Immigration policy has been a house fire of a political issue for at least the last forty years. In 1986, then President Ronald Reagan signed the unimaginatively named Immigration Reform and Control Act of 1986. In part, what that law did was offer amnesty for three million foreign nationals who entered the United States illegally before 1982. That was the proverbial carrot. The stick, however, the sanctions that should have fallen on businesses that encouraged further illegal immigration and the border enforcement that should have vastly reduced the number of illegal crossings, either never materialized or was rarely enforced.
The net result overall, is that after reforming the immigration system 35 years ago the boarder is still inexplicably porous and there are nearly five times as many foreign nationals illegally residing in the United States as were granted amnesty way back in 1986. Even by government standards, the IRCA doesn’t feel like a shining example of successful policy implementation.
The departed Trump administration could be called lots of things, but soft on illegal immigration generally isn’t one of them.
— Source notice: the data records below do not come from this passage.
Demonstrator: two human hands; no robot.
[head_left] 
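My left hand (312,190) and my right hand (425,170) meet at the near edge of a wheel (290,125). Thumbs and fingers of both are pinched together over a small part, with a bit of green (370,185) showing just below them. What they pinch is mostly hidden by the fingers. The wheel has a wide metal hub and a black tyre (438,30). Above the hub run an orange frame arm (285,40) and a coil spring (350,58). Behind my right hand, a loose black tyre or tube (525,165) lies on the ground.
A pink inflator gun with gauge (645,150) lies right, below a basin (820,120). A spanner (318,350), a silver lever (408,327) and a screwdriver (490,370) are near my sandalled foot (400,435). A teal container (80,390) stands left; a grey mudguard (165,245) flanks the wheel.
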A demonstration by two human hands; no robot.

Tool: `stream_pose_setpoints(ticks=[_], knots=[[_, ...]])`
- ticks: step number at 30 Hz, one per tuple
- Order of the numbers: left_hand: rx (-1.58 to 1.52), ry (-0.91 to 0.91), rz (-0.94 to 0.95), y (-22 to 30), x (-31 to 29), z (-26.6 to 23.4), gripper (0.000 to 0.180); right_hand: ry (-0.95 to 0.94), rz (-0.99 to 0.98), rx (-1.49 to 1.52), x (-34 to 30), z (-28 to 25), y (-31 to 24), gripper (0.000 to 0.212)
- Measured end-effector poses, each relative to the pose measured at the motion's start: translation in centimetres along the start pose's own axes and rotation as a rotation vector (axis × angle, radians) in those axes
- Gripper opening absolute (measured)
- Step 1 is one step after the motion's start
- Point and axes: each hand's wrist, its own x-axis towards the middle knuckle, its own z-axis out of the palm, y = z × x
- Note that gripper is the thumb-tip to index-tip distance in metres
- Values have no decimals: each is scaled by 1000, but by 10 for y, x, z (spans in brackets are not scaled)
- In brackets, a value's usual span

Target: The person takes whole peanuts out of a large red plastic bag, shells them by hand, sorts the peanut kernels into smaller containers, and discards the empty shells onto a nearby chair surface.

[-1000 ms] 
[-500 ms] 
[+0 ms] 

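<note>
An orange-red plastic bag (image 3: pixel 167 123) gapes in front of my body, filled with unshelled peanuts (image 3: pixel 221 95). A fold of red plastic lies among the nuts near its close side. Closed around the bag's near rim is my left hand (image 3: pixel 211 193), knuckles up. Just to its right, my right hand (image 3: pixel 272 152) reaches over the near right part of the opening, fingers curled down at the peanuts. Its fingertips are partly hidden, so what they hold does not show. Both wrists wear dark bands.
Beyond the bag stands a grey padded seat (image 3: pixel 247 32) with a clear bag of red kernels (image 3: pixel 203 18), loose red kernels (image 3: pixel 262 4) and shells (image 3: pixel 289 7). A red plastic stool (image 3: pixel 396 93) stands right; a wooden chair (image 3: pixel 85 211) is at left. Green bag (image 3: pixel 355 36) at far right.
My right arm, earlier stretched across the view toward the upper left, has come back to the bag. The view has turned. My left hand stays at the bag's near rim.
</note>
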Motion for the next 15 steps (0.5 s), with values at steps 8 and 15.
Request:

The Biden Administration now appears determined to run as far as they’re able back in the other direction. From my seat of judgment, it feels distinctly like both parties are more interested in continuing to have immigration as a wedge issue, fundraising opportunity, and all-around political football than they are in actual immigration reform or securing the border.
My friends on the left will wrap themselves in tear-jerking stories of hardship and mistreatment, wanting to pull up the gates, and open the doors to all comers. They’re kind people, with big hearts, but I wouldn’t trust them to secure the local lemonade stand. It’s great to pass a bunch of laws (or sign a bunch of executive orders) that give everyone a warm fuzzy, but until the Biden Administration gets serious about border security to go along with its liberalized immigration policies, the president isn’t tackling the more difficult, and far more dangerous, part of the equation. The results of that are entirely predictable.